Assigned task – Repeat each record word for word.

[Dataset items]
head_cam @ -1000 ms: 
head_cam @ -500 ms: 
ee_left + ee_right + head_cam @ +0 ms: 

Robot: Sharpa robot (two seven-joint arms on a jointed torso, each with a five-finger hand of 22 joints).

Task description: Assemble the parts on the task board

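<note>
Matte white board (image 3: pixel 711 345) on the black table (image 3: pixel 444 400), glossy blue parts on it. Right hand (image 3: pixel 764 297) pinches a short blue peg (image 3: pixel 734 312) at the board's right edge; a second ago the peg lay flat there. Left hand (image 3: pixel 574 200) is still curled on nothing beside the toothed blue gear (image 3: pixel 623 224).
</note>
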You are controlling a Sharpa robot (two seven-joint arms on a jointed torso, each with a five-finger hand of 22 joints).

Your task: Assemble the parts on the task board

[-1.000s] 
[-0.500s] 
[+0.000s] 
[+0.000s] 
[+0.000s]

The completed task –
head_cam @ -1000 ms: 
head_cam @ -500 ms: 
ee_left + ee_right + head_cam @ +0 ms: 

Robot: Sharpa robot (two seven-joint arms on a jointed torso, each with a five-finger hand of 22 joints).

Task description: Assemble the parts on the task board

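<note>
Matte white board (image 3: pixel 711 345) on the black table (image 3: pixel 444 400), glossy blue parts on it. Right hand (image 3: pixel 764 297) pinches a short blue peg (image 3: pixel 734 312) at the board's right edge; a second ago the peg lay flat there. Left hand (image 3: pixel 574 200) is still curled on nothing beside the toothed blue gear (image 3: pixel 623 224).
</note>
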You are controlling a Sharpa robot (two seven-joint arms on a jointed torso, each with a five-finger hand of 22 joints).

Your task: Assemble the parts on the task board

[-1.000s] 
[-0.500s] 
[+0.000s] 
[+0.000s] 
[+0.000s]

Output for the exercise is now complete.